◆ What to work on ◆
Nothing but the lines below from the first through the one with "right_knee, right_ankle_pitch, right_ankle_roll" should appear, printed exactly; please leave pictures out.
Extracted information Block Start
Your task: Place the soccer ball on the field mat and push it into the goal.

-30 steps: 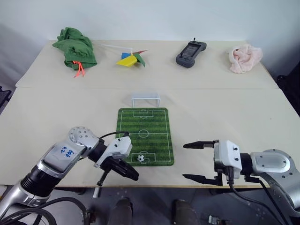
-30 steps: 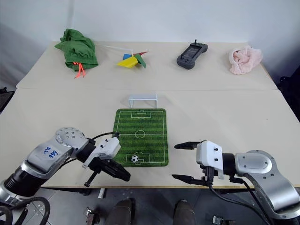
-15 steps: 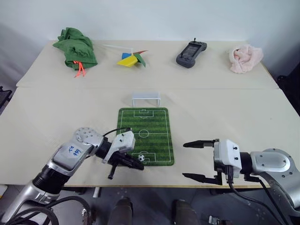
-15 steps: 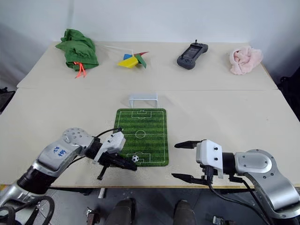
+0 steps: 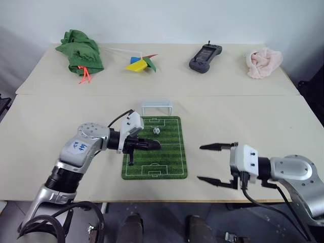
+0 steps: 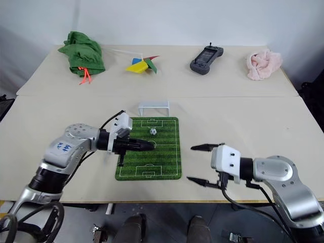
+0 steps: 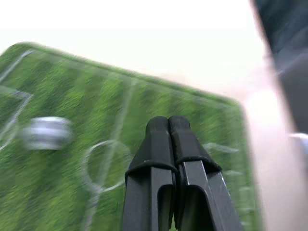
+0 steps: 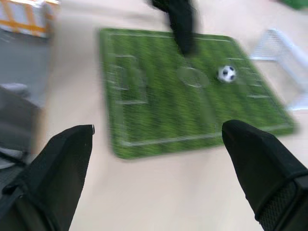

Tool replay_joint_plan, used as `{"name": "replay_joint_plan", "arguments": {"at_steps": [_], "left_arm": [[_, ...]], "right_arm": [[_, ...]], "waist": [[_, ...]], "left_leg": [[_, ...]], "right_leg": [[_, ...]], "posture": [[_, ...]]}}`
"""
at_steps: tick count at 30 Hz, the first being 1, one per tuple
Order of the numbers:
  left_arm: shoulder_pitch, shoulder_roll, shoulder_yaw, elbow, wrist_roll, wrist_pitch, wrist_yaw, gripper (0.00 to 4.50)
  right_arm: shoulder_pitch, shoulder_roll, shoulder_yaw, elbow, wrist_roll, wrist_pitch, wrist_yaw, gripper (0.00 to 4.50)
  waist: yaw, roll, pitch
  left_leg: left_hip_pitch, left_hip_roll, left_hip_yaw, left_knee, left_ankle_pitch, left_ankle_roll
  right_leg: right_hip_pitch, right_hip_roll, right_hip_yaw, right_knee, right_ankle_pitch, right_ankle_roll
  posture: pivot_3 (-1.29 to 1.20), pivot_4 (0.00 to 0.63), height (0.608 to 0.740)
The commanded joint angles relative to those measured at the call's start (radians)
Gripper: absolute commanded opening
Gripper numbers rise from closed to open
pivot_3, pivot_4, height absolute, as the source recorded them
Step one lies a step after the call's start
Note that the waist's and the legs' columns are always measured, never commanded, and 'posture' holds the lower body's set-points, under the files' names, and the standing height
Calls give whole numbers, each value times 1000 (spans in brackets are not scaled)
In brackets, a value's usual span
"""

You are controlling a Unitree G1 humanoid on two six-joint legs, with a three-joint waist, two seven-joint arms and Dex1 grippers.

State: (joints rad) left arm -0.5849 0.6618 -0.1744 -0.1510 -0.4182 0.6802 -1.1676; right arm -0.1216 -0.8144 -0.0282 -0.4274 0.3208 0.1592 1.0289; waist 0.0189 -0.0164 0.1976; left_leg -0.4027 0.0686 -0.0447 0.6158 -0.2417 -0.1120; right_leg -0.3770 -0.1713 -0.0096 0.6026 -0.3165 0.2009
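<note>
The soccer ball (image 5: 157, 130) lies on the far half of the green field mat (image 5: 169, 162), a short way in front of the white goal (image 5: 157, 107), which stands just beyond the mat's far edge. My left gripper (image 5: 156, 146) is shut and empty. It points sideways over the mat's centre circle, just behind the ball and apart from it. In the left wrist view its fingers (image 7: 168, 125) press together, with the blurred ball (image 7: 45, 133) off to one side. My right gripper (image 5: 200, 163) hovers open and empty past the mat's right side. The right wrist view takes in the ball (image 8: 226, 73) and goal (image 8: 284, 45).
Along the table's far side lie a green cloth (image 5: 79, 48), a coloured paper toy (image 5: 140, 63), a black controller (image 5: 206, 55) and a pink cloth (image 5: 263, 62). The table's front edge runs close below the mat and my right gripper.
My left gripper swept from the mat's near left corner up to its centre. The ball rolled from the near end to the far end, toward the goal. My right gripper edged forward slightly.
</note>
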Motion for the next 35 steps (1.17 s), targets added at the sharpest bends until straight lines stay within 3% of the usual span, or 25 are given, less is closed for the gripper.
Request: {"name": "replay_joint_plan", "arguments": {"at_steps": [1, 15, 35], "left_arm": [[35, 54, 19, -121, -84, 66, -57, 22], [89, 92, 49, -217, -152, 125, -10, 22], [93, 74, 49, -179, -98, 15, 77, 22]], "right_arm": [[-45, 23, 5, 42, -48, -58, -37, 4500], [-179, 90, 23, 216, -138, -138, -101, 4500], [-220, 110, 30, 267, -127, -140, -87, 4500]], "waist": [[1, 0, 0], [1, 0, 0], [2, 0, 0]], "left_leg": [[0, 0, 0, 0, 0, 0], [0, 0, 0, -1, 0, 0], [0, 0, 0, -1, 0, 0]], "right_leg": [[0, 0, 0, 0, 0, 0], [0, 0, 0, 0, 0, 0], [0, 0, 0, -1, 0, 0]], "posture": [[0, 150, 740], [0, 150, 740], [0, 150, 740]]}}
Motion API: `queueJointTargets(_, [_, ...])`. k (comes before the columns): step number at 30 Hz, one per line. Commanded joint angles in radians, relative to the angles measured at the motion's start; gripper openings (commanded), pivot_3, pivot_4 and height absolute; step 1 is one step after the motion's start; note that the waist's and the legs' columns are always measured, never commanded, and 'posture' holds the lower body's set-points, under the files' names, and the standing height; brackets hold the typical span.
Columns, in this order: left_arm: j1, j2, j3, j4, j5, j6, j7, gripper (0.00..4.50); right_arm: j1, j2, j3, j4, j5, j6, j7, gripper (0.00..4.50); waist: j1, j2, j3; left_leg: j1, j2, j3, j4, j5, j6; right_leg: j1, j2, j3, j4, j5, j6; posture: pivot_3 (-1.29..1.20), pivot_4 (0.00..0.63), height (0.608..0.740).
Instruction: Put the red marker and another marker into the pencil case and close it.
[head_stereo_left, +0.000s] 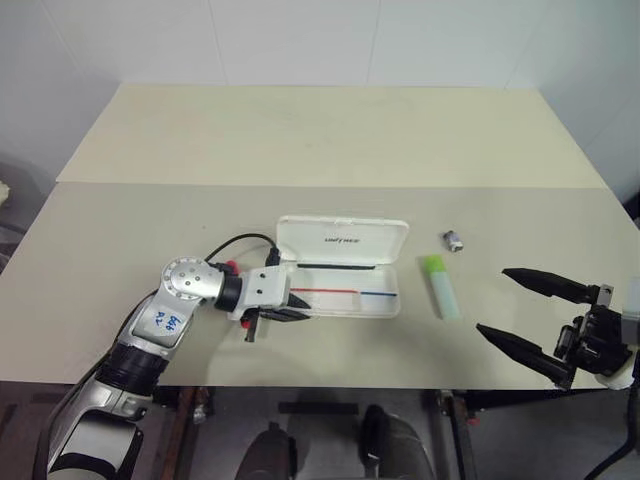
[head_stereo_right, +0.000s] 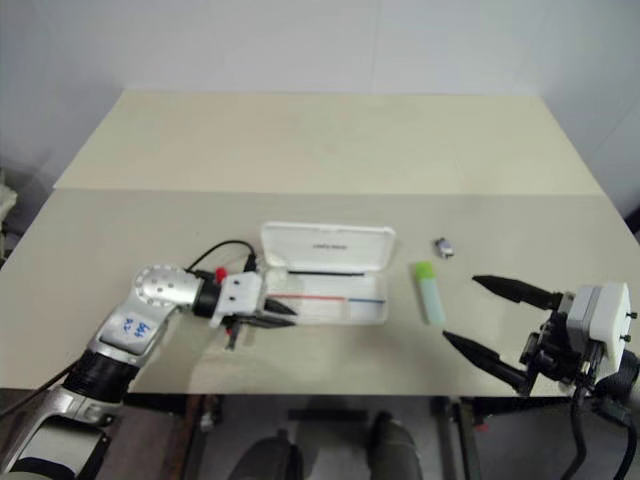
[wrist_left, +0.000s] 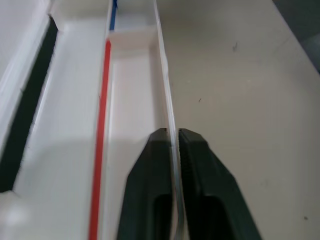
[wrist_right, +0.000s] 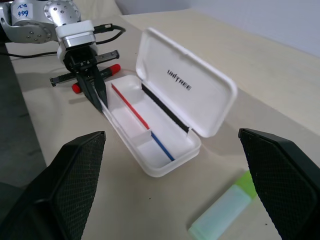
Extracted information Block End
◆ Task solution ◆
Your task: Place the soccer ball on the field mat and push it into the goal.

-30 steps: 
-30 steps: 
-15 steps: 
-15 steps: 
+0 steps: 
+0 steps: 
+0 steps: 
+0 steps: 

Tool replay_joint_plan, used as `{"name": "replay_joint_plan", "arguments": {"at_steps": [_], "left_arm": [[_, ...]], "right_arm": [[_, ...]], "waist": [[_, ...]], "left_leg": [[_, ...]], "right_leg": [[_, ...]], "posture": [[_, ...]]}}`
"""
at_steps: tick count at 30 Hz, the first being 1, one per tuple
Order of the numbers:
  left_arm: shoulder_pitch, shoulder_roll, shoulder_yaw, elbow, wrist_roll, wrist_pitch, wrist_yaw, gripper (0.00 to 4.50)
  right_arm: shoulder_pitch, shoulder_roll, shoulder_yaw, elbow, wrist_roll, wrist_pitch, wrist_yaw, gripper (0.00 to 4.50)
  waist: yaw, roll, pitch
  left_leg: left_hip_pitch, left_hip_roll, left_hip_yaw, left_knee, left_ankle_pitch, left_ankle_roll
  right_leg: right_hip_pitch, right_hip_roll, right_hip_yaw, right_knee, right_ankle_pitch, right_ankle_roll

Nothing more is required for this exercise.